In other words, just because we can’t fully comprehend what Scripture is telling us we should not reject what Scripture is telling us.

  1. What Christians Believe about the Trinity

Is it 1 God in 3 Gods, or 3 Persons in 1 Person, or 1 Person in 3 Gods? It is important that we both demonstrate and express this truth clearly.

  1. There is only one God: Deut.6:4; Isaiah 43:10
  1. The Father is God; 2 Thess.1:2
  1. The Son is God: John 1:1-5, 14; John 20:28; Heb.1:8-10
  1. The Holy Spirit is God: John 14: 15-18; Acts 5:3-4; 1 Cor.3:16; 2 Cor.6:16

We believe in 1 God in 3 Persons.

Not because of a heavenly visitation; Not because we worked it out for ourselves; but because the Bible tells us so.
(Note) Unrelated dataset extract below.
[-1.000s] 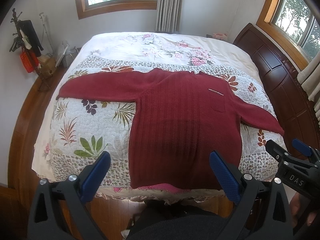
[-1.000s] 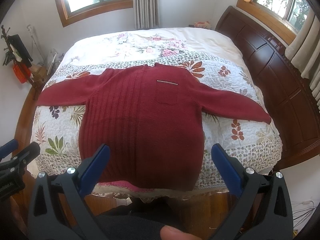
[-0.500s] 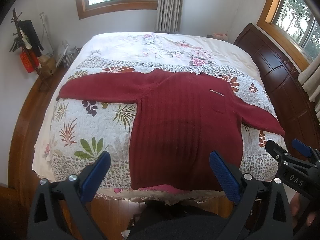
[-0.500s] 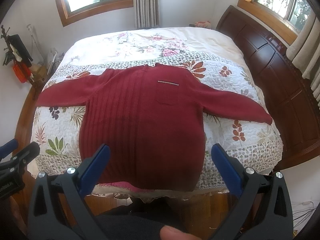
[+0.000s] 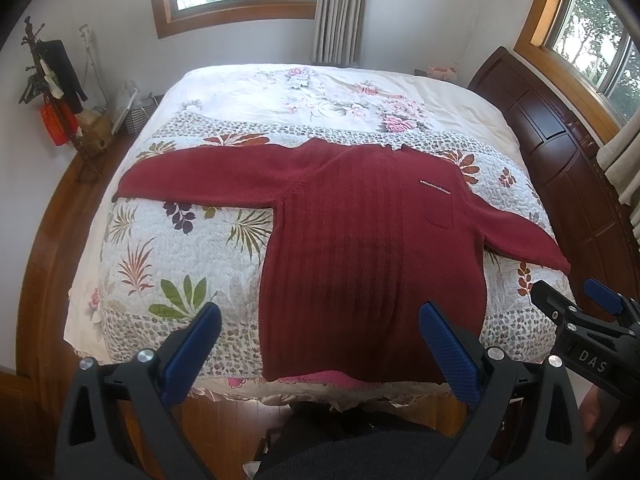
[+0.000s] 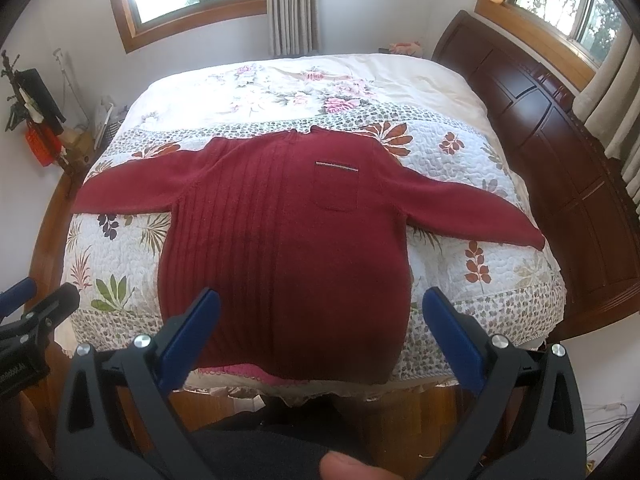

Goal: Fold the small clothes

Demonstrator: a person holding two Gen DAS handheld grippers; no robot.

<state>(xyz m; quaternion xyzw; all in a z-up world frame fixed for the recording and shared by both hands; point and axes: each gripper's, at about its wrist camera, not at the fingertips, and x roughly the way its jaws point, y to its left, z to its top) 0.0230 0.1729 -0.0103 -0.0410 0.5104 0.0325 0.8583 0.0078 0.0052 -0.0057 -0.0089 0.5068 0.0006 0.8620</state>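
The red sweater (image 5: 372,248) is laid flat and face up on the bed (image 5: 168,264), straight ahead of both tongs, sleeves spread to either side so that each can be reached for folding. Its hem is hung at the near edge, just beyond the tips. The left tongs (image 5: 320,344) and the right tongs (image 6: 320,332) are held wide apart and empty above it, nothing yet gripped.

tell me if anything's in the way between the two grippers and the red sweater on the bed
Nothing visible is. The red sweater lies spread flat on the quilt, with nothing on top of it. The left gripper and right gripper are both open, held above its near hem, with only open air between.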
The Infuriated God and the Good God Jesus

This misrepresentation of the Trinity doctrine as Tri-theism leads to further misrepresentation of ‘what Trinitarians believe.’

‘God and Jesus were in heaven, watching Adam and Eve in the Garden of Eden. In seeing them sin, God (the Creator God) became infuriated and determined to destroy Adam and Eve on the spot. Jesus (the Redeemer God) pleaded with God, and said that he would go down to earth, and God could take all his anger out on him, for Adam’s sin, and for all the rest of mankind who would later sin; and then Jesus would die for the sins of all mankind. Such an imagined and unscriptural philosophy makes God a vengeful God, anxious to destroy mankind, rather than the Scriptures definition of Him, as God our Saviour! One who takes no pleasure in the death of the wicked (Ezk.33:11,) but rather has appointed a way for salvation for repentant sinners.’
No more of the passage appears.